Increased Phospholipase C Activity in Neoplastic Thyroid Membrane

Abstract

The phospholipase C (PLC)-protein kinase C (PKC) signal transduction pathway appears to be important for cellular growth of many normal and neoplastic tissues. Because alterations in the thyroid-stimulating hormone (TSH) receptor-adenylate cyclase-protein kinase A system in some thyroid tumors do not correlate with tumor size, invasiveness, or metastatic potential, we studied the PLC activity in both normal and neoplastic thyroid tissues from 11 patients.
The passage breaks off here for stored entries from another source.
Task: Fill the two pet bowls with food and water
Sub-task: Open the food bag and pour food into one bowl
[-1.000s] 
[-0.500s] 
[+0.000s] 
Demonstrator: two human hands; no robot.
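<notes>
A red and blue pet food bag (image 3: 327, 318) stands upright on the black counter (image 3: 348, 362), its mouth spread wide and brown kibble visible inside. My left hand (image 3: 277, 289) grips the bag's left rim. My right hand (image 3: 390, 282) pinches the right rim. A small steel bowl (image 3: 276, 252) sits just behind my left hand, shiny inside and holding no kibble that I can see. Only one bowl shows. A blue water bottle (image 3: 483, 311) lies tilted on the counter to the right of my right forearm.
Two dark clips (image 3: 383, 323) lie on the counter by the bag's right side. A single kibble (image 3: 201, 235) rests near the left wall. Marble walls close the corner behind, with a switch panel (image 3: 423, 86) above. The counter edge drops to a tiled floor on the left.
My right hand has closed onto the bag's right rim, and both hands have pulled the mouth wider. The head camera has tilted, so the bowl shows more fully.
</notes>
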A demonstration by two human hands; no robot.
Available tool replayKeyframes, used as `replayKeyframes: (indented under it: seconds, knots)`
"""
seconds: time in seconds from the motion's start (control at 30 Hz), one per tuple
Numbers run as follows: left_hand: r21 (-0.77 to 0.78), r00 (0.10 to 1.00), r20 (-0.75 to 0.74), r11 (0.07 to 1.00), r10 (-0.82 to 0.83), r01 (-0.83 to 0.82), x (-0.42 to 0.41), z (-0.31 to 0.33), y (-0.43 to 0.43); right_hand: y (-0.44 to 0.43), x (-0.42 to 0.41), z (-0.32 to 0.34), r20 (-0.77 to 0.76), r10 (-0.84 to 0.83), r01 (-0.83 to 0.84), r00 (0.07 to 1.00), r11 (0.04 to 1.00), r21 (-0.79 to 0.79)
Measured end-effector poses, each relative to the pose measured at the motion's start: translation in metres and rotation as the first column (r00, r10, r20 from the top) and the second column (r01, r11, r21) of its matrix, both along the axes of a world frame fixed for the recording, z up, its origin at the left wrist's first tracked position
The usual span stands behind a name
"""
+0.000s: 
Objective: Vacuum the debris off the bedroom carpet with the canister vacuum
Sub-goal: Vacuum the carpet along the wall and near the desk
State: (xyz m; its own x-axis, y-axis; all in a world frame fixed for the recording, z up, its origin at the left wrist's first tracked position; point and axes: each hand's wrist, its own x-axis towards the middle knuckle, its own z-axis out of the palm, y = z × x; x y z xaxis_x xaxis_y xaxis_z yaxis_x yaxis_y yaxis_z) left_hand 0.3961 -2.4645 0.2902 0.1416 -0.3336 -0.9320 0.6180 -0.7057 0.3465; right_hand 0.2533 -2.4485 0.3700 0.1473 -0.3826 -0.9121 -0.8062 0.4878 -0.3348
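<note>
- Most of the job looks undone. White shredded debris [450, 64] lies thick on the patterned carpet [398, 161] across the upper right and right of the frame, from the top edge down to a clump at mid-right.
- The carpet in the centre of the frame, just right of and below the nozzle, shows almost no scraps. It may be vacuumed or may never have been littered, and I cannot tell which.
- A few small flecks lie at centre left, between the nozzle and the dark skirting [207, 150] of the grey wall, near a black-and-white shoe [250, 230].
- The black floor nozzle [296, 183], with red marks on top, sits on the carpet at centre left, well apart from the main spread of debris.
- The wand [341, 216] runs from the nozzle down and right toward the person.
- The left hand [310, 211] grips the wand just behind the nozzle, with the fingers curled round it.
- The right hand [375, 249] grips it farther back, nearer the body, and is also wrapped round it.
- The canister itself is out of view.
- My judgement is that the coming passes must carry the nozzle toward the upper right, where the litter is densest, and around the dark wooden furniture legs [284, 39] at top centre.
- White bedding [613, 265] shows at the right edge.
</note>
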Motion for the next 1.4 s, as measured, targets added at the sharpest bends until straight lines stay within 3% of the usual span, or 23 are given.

Five of these patients had follicular adenomas and 6 had papillary carcinomas. An 8,000 x g membrane fraction and a 105,000 x g cytosol fraction were prepared from the normal and neoplastic human thyroid tissues. PLC hydrolyzes phosphatidylinositol 4,5-diphosphate (PIP₂) to diacylglycerol (DAG) and inositol 1,4,5-triphosphate (IP₃). Phospholipase C activity was determined measuring the hydrolysis of [³H]-PIP₂. The activity of PLC in the neoplastic thyroid tissue membrane fraction (20.91 ± 2.28 nmol PIP₂ hydrolyzed/mg protein/120 min) was higher than that in normal thyroid membrane (14.27 ± 0.82) (p < 0.05). In contrast, PLC activity was similar in the neoplastic (16.12 ± 0.86 nmol PIP₂ hydrolyzed/mg protein/120 min) and normal (16.66 ± 0.60) cytosol. There was no difference between PLC activity in the membrane fraction from adenomas (21.21 ± 3.71 nmol PIP₂ hydrolyzed/mg protein/120 min) when compared with thyroid carcinomas (20.67 ± 3.14). Neoplastic thyroid membranes have greater PLC activity than that found in normal thyroid membranes from the same patients. Although PLC activity in benign and malignant thyroid membranes was similar, the increased PLC activity in thyroid neoplasms may be responsible for or contribute to the enhanced growth of some thyroid tumors.